Это же будет катастрофа, если бедный Ромео получит травму на всю жизнь, подойдя ко мне чуть ближе десяти шагов и учуяв весь тот смрад, что меня окружает. Чего доброго, отринет медицину, возненавидит женский пол, сменит ориентацию. Все мы были грязны, но меня это уже не утешало. Я старалась не смотреть на свои руки: все лучше можно было разглядеть, докуда я их мыла по сто раз на дню, а каких частей вода не касалась вот уже две недели ровно.
С этим надо было что-то делать срочно.
***
Увидев Вишневского, Лара перегородила ему дорогу с самым решительным видом. Выглядело это комично: высокому даже среди эльфов фармацевту она доставала чуть выше солнечного сплетения.
– А ну стоять, чистюля! Колись: где вы, остроухие, моетесь?
Эльф, уже привыкший к маленькой целительнице, не удивился вопросу.
– Походная мыльня. И не надейся.
Двинулся было дальше, но юркая Лариса снова возникла перед ним.
– Почему?
– Только для своих.
– Ну ты и сволочь, Вишневский.
– Я ни при чем, таковы порядки, – эльф отчаялся сбежать, куда бы он ни повернулся, она появлялась там мгновенно, – у нас тоже очередь, нет воды, норма помыва – раз в три дня.
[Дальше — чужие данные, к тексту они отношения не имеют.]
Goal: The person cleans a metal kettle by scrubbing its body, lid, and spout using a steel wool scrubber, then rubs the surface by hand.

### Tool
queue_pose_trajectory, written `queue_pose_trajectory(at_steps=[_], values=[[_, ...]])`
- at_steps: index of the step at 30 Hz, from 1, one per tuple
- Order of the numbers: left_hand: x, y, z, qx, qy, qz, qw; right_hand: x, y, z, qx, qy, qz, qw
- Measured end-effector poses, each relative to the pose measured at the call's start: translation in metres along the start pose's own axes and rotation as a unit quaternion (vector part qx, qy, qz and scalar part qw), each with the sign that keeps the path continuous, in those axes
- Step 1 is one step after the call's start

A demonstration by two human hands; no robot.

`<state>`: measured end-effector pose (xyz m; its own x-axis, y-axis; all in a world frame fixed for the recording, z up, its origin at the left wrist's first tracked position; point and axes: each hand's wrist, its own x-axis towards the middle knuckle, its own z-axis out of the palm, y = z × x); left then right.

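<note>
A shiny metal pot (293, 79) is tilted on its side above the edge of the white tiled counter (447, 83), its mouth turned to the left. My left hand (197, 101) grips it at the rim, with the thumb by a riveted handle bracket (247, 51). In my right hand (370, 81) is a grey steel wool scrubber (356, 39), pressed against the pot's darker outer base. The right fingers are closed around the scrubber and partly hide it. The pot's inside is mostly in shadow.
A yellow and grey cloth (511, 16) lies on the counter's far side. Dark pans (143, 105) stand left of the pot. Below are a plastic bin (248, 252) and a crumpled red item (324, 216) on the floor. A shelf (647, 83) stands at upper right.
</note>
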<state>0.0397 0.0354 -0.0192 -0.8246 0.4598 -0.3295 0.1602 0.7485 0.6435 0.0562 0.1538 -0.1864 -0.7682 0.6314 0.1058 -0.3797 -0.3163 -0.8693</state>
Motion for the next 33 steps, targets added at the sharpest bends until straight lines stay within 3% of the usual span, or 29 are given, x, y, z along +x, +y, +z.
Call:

– Какая трагедия, скажите. Я две недели разлагаюсь заживо, имей совесть, мэллон!
– Не пытайся подкупить меня своим похабным коверканьем синдарина.
Кружа вокруг эльфа, Лариса добралась с ним почти до окраин эльфийской части госпиталя – той, которая плавно перетекала в их воинскую стоянку. Чистоты здесь было чуть больше, чем в основном лагере. Вот и сейчас вокруг королевского шатра эльфийские воины старательно подбирали оставшийся с пирушки накануне мусор. Лара прищурилась, глядя на роскошную вышивку на пологе шатра, и эльф поймал ее пристальный взгляд.